■ Task to carry out ■
The required output is every line from the beginning of the entries below through the line that includes "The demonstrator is", copied exactly.

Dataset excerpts
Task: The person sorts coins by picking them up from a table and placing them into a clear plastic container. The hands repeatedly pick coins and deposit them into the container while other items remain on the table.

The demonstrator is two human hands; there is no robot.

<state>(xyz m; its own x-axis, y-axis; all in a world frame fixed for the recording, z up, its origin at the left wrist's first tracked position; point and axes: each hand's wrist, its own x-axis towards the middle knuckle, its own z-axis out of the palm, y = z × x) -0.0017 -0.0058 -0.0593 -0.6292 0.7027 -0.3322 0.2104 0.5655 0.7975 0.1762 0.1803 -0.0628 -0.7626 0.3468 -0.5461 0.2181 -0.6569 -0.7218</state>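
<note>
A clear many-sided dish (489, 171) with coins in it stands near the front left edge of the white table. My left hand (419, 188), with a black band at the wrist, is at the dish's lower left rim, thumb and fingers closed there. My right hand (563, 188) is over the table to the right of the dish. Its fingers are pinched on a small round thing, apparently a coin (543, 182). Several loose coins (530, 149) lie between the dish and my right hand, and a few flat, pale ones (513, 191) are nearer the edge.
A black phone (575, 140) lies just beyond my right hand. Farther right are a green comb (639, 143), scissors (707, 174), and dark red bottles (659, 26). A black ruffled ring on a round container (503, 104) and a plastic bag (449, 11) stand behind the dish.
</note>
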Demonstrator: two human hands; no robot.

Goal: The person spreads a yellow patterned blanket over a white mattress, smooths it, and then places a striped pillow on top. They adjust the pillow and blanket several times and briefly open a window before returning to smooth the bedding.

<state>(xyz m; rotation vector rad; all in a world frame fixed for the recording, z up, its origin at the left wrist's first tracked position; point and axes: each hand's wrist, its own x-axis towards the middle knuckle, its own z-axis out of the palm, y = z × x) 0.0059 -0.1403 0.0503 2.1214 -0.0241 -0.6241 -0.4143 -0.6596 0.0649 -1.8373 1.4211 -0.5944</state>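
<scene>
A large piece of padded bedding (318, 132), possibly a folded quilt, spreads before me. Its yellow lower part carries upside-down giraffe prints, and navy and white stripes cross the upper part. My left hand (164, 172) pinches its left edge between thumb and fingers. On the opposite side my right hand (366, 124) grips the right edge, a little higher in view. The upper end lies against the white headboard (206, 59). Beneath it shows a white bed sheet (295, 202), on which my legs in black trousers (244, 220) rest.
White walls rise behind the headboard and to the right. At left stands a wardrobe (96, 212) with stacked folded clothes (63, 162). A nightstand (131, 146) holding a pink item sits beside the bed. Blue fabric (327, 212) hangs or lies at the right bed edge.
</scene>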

■ Output of the exercise ■
Task: The person sorts coins by picking them up from a table and placing them into a clear plastic container. The hands repeatedly pick coins and deposit them into the container while other items remain on the table.

The demonstrator is two human hands; there is no robot.

No more work remains in this exercise.